[Records for the task Boundary: Start]

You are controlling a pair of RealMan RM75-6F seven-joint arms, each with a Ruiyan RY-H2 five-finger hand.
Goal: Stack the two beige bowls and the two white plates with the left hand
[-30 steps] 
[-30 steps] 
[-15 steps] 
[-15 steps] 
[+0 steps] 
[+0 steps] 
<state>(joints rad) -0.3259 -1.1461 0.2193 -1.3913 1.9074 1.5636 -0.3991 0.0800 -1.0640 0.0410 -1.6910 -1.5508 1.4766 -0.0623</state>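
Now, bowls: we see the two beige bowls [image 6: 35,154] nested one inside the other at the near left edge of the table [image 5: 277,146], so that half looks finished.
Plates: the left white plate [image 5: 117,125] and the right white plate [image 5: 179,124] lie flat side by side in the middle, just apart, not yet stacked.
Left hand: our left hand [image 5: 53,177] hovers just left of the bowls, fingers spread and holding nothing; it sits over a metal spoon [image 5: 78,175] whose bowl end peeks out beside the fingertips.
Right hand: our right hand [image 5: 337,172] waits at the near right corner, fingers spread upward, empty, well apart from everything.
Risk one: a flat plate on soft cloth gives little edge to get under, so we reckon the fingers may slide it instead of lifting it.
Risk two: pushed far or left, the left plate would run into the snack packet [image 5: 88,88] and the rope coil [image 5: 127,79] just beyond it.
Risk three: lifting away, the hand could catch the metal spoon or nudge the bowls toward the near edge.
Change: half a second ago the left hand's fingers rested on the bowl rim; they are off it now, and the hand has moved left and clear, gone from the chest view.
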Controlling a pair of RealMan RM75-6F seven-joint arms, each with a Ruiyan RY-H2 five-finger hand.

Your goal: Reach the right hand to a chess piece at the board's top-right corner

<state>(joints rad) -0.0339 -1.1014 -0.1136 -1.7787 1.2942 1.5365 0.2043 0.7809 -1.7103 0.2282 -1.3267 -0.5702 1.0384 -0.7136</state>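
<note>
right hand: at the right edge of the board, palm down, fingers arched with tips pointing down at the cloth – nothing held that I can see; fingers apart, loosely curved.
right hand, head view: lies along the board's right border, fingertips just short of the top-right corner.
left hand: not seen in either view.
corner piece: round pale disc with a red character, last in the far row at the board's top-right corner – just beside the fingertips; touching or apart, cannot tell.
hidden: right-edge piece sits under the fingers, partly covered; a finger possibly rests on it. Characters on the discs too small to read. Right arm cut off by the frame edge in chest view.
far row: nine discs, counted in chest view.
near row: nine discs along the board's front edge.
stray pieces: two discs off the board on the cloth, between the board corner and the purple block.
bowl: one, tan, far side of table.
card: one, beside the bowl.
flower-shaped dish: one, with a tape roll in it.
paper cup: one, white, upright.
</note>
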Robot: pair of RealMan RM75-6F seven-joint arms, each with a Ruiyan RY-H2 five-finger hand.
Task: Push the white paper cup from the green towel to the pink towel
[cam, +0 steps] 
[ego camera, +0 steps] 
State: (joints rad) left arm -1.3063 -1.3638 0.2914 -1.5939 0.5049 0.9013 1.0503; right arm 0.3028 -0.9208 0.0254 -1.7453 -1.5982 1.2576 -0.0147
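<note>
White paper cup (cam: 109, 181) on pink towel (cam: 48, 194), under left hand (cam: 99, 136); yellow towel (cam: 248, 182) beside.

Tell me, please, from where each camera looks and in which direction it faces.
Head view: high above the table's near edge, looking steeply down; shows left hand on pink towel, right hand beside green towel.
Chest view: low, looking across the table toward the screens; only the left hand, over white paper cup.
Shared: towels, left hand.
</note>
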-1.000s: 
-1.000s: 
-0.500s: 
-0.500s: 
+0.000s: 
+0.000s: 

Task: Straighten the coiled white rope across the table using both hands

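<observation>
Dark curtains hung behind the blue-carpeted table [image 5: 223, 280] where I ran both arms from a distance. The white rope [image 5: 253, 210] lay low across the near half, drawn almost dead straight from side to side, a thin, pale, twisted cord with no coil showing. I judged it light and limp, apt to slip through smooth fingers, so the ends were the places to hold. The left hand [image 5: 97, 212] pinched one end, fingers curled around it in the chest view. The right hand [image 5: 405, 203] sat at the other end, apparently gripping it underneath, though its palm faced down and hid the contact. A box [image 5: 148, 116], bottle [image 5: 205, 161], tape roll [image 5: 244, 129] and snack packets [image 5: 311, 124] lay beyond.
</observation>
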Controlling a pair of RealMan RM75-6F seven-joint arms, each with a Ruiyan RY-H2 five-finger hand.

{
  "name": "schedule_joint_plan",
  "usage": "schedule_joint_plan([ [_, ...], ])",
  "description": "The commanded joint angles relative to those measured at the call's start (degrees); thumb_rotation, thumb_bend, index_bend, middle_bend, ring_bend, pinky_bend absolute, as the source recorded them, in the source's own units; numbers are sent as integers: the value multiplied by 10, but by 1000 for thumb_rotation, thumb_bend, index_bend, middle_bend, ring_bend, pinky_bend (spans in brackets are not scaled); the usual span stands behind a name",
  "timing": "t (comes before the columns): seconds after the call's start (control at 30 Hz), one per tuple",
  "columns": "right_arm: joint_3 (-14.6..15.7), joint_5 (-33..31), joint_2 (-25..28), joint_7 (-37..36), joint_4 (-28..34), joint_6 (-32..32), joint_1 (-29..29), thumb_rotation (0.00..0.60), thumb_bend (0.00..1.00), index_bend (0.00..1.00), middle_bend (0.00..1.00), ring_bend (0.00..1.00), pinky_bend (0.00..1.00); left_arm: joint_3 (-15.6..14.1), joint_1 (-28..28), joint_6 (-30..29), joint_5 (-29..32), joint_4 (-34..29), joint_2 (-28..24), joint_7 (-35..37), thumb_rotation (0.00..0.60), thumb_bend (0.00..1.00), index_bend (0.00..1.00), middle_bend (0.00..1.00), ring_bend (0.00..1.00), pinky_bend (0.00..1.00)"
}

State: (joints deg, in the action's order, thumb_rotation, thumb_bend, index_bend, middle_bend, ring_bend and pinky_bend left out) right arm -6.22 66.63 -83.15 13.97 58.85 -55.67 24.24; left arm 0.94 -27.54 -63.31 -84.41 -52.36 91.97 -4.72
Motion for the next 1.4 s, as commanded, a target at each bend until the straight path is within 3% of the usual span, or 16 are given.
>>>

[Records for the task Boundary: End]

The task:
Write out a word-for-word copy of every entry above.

Written response:
You are controlling a pair of RealMan RM75-6F seven-joint arms, each with a Ruiyan RY-H2 five-finger hand.
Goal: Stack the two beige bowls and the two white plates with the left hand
[-30 steps] 
[-30 steps] 
[-15 steps] 
[-15 steps] 
[+0 steps] 
[+0 steps] 
<state>(joints rad) -0.3259 -1.1461 0.2193 -1.3913 1.9074 1.5636 -0.3991 0.0800 -1.0640 0.0410 -1.6910 -1.5508 1.4766 -0.0623</state>
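Now, bowls: we see the two beige bowls [image 6: 35,154] nested one inside the other at the near left edge of the table [image 5: 277,146], so that half looks finished.
Plates: the left white plate [image 5: 117,125] and the right white plate [image 5: 179,124] lie flat side by side in the middle, just apart, not yet stacked.
Left hand: our left hand [image 5: 53,177] hovers just left of the bowls, fingers spread and holding nothing; it sits over a metal spoon [image 5: 78,175] whose bowl end peeks out beside the fingertips.
Right hand: our right hand [image 5: 337,172] waits at the near right corner, fingers spread upward, empty, well apart from everything.
Risk one: a flat plate on soft cloth gives little edge to get under, so we reckon the fingers may slide it instead of lifting it.
Risk two: pushed far or left, the left plate would run into the snack packet [image 5: 88,88] and the rope coil [image 5: 127,79] just beyond it.
Risk three: lifting away, the hand could catch the metal spoon or nudge the bowls toward the near edge.
Change: half a second ago the left hand's fingers rested on the bowl rim; they are off it now, and the hand has moved left and clear, gone from the chest view.
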Controlling a pair of RealMan RM75-6F seven-joint arms, each with a Ruiyan RY-H2 five-finger hand.

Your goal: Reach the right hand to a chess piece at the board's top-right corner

<state>(joints rad) -0.0339 -1.1014 -0.1136 -1.7787 1.2942 1.5365 0.2043 0.7809 -1.7103 0.2282 -1.3267 -0.5702 1.0384 -0.7136</state>
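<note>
right hand: at the right edge of the board, palm down, fingers arched with tips pointing down at the cloth – nothing held that I can see; fingers apart, loosely curved.
right hand, head view: lies along the board's right border, fingertips just short of the top-right corner.
left hand: not seen in either view.
corner piece: round pale disc with a red character, last in the far row at the board's top-right corner – just beside the fingertips; touching or apart, cannot tell.
hidden: right-edge piece sits under the fingers, partly covered; a finger possibly rests on it. Characters on the discs too small to read. Right arm cut off by the frame edge in chest view.
far row: nine discs, counted in chest view.
near row: nine discs along the board's front edge.
stray pieces: two discs off the board on the cloth, between the board corner and the purple block.
bowl: one, tan, far side of table.
card: one, beside the bowl.
flower-shaped dish: one, with a tape roll in it.
paper cup: one, white, upright.
</note>
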Robot: pair of RealMan RM75-6F seven-joint arms, each with a Ruiyan RY-H2 five-finger hand.
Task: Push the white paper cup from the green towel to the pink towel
[cam, +0 steps] 
[ego camera, +0 steps] 
State: (joints rad) left arm -1.3063 -1.3638 0.2914 -1.5939 0.5049 0.9013 1.0503; right arm 0.3028 -0.9208 0.0254 -1.7453 -1.5982 1.2576 -0.0147
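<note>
White paper cup (cam: 109, 181) on pink towel (cam: 48, 194), under left hand (cam: 99, 136); yellow towel (cam: 248, 182) beside.

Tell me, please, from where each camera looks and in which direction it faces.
Head view: high above the table's near edge, looking steeply down; shows left hand on pink towel, right hand beside green towel.
Chest view: low, looking across the table toward the screens; only the left hand, over white paper cup.
Shared: towels, left hand.
</note>
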-1.000s: 
-1.000s: 
-0.500s: 
-0.500s: 
+0.000s: 
+0.000s: 

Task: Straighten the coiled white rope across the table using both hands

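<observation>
Dark curtains hung behind the blue-carpeted table [image 5: 223, 280] where I ran both arms from a distance. The white rope [image 5: 253, 210] lay low across the near half, drawn almost dead straight from side to side, a thin, pale, twisted cord with no coil showing. I judged it light and limp, apt to slip through smooth fingers, so the ends were the places to hold. The left hand [image 5: 97, 212] pinched one end, fingers curled around it in the chest view. The right hand [image 5: 405, 203] sat at the other end, apparently gripping it underneath, though its palm faced down and hid the contact. A box [image 5: 148, 116], bottle [image 5: 205, 161], tape roll [image 5: 244, 129] and snack packets [image 5: 311, 124] lay beyond.
</observation>
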Controlling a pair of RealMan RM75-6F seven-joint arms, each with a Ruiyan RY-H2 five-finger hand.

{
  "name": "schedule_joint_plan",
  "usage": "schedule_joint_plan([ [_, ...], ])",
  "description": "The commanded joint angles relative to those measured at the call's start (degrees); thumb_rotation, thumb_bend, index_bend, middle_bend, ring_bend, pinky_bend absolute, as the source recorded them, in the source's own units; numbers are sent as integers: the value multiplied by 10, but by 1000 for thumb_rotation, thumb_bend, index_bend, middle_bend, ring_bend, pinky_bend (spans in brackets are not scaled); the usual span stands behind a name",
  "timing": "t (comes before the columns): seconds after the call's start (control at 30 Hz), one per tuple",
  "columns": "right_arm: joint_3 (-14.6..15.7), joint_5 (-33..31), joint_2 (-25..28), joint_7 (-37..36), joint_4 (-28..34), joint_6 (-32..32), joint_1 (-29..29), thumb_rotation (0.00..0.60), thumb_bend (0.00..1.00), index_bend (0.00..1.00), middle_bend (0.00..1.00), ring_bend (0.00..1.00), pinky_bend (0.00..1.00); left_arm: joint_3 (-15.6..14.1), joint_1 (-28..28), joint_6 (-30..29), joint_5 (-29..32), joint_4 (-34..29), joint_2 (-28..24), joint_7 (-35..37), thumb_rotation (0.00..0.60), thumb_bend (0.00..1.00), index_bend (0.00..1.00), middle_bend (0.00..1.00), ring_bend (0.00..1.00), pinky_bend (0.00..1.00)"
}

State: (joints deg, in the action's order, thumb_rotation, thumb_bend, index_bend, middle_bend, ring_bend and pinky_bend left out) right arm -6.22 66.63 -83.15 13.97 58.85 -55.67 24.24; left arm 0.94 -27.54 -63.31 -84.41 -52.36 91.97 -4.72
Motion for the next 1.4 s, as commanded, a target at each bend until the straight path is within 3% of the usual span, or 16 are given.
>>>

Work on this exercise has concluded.